Les sites du LPE déclarent avoir tiré de nombreux avantages de leur désignation, notamment un soutien local renforcé et une dimension européenne, une plus grande attention des médias, une meilleure intégration au sein de l’Europe, ainsi qu’une augmentation de la visibilité et du nombre de visiteurs. À l’inverse, devenir un site du LPE est également exigeant en matière de ressources financières et humaines pour la mise en œuvre de son projet.
·La Commission a mis en place des activités visant à contribuer au renforcement des capacités des sites du LPE, afin d’agir au niveau international et de contribuer à la réalisation des objectifs du LPE et à la durabilité de ses résultats, par exemple par des activités de formation et la mobilité du personnel entre les sites.
5. Valeur ajoutée européenne
La valeur ajoutée de la mise en œuvre de l’action au niveau de l’UE, par rapport à l’action intergouvernementale précédente, réside principalement dans la mise en évidence de la dimension européenne des sites du LPE. Les sites peuvent fournir un contenu concret correspondant aux concepts abstraits tels que les valeurs et l’identité européennes. De plus, les sites du LPE peuvent servir de lien entre les récits européens, les sites locaux et les citoyens. Aucune valeur ajoutée de l’UE concrète n’a jusqu’à présent été observée dans le renforcement du dialogue interculturel. Ceci peut être dû aux caractéristiques des sites du patrimoine, qui mettent rarement un accent particulier sur des activités offrant un potentiel important pour soutenir le dialogue interculturel, comme on le voit dans les domaines socioculturels, des arts du spectacle, des sphères urbaines, etc.

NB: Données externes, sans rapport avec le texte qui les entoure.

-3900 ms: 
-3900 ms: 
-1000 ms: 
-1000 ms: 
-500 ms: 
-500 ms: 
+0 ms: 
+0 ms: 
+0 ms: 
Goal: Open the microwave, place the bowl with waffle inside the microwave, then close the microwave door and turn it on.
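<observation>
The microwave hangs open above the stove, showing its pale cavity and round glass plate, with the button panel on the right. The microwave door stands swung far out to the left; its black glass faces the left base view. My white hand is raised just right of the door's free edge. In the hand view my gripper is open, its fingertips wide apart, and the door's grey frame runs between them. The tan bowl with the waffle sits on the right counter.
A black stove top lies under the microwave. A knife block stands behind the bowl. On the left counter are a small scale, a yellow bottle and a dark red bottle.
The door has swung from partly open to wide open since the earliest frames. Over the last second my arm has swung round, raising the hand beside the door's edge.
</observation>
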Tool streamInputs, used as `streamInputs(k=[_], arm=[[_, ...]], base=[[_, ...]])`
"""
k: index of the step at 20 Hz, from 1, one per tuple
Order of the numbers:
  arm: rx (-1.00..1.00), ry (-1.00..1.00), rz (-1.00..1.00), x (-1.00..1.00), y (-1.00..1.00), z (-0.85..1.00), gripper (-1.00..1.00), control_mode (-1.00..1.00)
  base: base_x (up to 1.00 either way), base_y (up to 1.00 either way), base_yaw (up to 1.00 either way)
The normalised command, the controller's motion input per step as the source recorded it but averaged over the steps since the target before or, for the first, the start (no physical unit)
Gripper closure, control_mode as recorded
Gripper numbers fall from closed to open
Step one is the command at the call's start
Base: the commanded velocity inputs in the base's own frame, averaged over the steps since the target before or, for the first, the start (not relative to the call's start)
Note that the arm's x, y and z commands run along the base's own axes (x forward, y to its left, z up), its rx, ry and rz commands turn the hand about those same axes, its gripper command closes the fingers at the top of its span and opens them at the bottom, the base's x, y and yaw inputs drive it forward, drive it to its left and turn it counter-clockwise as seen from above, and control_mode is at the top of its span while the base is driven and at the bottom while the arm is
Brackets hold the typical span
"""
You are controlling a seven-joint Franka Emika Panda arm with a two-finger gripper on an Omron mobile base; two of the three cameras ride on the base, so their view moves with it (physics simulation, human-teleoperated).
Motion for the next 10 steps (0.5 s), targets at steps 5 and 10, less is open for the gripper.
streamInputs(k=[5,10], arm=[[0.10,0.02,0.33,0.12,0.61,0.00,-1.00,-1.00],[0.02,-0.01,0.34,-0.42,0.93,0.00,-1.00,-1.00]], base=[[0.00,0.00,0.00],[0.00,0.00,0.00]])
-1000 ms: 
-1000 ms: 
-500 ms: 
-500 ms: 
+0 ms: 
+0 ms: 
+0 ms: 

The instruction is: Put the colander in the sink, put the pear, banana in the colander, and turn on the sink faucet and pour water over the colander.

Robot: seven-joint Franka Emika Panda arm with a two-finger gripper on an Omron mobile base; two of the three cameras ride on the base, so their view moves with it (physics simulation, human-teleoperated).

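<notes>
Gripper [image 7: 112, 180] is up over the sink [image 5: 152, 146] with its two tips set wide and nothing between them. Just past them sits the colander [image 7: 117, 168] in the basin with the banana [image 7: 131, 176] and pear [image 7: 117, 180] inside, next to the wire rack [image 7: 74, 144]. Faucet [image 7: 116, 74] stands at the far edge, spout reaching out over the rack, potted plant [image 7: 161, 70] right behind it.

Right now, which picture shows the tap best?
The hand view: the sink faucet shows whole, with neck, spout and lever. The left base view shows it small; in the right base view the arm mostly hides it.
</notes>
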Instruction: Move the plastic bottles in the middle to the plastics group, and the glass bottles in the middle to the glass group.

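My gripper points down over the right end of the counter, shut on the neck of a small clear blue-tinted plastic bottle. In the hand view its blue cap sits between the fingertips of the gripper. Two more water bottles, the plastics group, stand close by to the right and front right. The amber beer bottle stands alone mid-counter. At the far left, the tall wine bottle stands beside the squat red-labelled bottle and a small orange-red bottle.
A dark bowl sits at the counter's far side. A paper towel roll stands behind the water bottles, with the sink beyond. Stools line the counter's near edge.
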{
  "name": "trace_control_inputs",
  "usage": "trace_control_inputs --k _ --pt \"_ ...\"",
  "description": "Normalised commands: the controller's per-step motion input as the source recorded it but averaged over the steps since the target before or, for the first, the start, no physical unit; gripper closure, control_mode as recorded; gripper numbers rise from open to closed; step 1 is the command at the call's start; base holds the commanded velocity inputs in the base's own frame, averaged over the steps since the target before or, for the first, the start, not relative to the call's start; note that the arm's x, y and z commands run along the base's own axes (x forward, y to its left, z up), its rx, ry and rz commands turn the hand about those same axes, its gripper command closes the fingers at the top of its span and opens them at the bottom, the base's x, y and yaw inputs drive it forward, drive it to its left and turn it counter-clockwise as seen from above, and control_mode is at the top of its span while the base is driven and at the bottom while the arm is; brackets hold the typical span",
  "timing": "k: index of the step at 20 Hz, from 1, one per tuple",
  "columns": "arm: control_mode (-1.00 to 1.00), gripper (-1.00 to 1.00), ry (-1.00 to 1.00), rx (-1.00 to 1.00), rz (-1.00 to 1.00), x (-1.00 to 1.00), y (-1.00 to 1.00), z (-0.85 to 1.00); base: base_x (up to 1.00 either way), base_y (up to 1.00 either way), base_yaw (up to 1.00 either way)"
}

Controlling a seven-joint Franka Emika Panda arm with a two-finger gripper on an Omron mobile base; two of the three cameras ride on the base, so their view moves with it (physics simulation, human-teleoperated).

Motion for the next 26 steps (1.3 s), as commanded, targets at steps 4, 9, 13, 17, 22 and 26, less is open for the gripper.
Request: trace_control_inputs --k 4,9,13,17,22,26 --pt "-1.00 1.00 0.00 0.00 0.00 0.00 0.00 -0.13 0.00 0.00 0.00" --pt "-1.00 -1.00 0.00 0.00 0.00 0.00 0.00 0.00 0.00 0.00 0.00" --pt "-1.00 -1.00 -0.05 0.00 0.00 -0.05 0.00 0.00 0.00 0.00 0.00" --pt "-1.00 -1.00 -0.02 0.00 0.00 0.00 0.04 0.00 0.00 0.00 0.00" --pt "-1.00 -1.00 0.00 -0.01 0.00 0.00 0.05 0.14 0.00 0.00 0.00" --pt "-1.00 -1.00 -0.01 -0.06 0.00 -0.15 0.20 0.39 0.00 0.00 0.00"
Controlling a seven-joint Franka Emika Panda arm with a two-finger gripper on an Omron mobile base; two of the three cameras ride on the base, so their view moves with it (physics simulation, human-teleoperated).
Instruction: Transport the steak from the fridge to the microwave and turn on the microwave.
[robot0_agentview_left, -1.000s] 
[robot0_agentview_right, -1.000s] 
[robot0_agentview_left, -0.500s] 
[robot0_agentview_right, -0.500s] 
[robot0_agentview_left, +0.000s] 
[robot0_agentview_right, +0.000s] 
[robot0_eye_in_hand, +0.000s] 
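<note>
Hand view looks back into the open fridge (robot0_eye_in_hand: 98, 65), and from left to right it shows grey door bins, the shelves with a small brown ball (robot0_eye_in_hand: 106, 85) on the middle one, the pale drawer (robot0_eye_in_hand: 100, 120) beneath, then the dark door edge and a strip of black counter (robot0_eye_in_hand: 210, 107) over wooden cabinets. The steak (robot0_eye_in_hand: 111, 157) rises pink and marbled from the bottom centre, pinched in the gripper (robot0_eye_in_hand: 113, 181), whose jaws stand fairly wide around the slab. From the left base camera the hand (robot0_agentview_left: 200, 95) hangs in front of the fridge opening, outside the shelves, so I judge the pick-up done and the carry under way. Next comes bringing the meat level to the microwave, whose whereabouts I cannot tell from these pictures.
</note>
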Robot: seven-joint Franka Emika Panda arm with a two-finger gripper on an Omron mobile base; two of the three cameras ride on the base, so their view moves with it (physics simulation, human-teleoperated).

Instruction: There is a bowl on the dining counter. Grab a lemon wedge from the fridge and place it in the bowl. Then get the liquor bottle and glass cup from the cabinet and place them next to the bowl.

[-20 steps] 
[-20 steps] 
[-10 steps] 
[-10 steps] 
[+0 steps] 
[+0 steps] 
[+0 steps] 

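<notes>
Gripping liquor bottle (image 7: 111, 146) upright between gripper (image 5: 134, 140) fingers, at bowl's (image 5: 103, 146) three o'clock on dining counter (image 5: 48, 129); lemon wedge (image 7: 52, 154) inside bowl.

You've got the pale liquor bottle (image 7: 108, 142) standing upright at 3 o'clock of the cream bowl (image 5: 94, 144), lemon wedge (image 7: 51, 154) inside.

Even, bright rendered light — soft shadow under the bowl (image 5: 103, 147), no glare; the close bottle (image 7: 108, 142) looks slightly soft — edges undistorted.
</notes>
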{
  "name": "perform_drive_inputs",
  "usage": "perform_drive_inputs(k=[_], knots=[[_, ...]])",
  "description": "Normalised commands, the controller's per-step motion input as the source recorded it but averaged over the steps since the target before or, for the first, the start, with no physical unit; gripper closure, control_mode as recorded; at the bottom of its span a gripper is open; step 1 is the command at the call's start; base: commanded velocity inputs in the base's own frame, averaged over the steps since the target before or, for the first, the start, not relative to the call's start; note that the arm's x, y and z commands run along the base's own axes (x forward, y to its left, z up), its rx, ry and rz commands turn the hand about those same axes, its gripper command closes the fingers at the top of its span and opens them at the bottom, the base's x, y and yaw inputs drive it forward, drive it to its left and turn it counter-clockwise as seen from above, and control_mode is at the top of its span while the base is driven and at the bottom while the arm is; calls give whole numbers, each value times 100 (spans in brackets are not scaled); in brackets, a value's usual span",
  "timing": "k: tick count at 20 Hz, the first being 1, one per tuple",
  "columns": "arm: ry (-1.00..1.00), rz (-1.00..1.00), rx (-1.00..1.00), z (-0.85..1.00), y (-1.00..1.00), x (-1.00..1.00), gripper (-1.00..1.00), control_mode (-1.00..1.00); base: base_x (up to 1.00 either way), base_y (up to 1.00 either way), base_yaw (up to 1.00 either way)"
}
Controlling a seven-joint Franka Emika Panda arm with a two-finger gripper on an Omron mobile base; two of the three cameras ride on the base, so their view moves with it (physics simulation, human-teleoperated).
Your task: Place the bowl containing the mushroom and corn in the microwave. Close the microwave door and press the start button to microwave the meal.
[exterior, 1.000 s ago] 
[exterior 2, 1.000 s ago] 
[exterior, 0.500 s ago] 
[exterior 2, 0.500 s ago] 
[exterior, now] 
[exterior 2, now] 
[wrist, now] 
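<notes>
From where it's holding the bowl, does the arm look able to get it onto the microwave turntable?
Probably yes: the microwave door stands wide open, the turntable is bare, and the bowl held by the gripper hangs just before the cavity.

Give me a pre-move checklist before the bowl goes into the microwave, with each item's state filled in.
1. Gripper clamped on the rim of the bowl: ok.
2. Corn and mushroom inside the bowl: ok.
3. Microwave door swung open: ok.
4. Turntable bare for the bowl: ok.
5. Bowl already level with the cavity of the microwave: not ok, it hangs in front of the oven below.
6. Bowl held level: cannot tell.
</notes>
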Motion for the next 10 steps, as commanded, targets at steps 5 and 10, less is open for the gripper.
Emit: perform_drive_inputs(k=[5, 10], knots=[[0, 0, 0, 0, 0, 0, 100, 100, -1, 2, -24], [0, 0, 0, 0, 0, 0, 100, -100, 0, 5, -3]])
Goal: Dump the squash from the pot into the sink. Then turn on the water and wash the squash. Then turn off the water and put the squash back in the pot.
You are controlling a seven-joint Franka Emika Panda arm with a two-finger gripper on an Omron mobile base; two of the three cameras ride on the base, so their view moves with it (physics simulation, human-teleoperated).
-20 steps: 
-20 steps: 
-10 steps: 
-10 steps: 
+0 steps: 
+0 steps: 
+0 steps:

La participation de l’UE a abouti à la définition de critères de sélection communs, ainsi qu’à des procédures de sélection et de suivi au niveau de l’UE. Ces développements peuvent être considérés comme une valeur ajoutée importante par rapport à l’initiative intergouvernementale précédente. Les sites du LPE reconnaissent la valeur ajoutée de l’UE pour l’action car celle-ci leur permet de partager leurs expériences et leurs meilleures pratiques, d’apprendre les uns des autres et d’élaborer des récits sur des sujets européens communs.
Il est indiqué dans l’évaluation que la valeur ajoutée de l’UE pour l’action peut être limitée par sa portée trop étroite (c’est-à-dire par l’accent mis sur les sites). Toutefois, mettre fin à l’action serait prématuré et pourrait envoyer un signal négatif aux citoyens, et plus particulièrement aux parties prenantes des sites et du secteur du patrimoine culturel. Les efforts déployés par les sites du LPE pour mettre en évidence leur dimension européenne et sensibiliser les citoyens seraient gravement compromis.
·La Commission examinera d’autres moyens permettant d’élargir la portée de l’action, notamment en élaborant et en faisant connaître les récits européens caractérisant les sites, en renforçant la coopération et la mise en réseau thématique des sites du LPE, et en contribuant au renforcement de leurs capacités.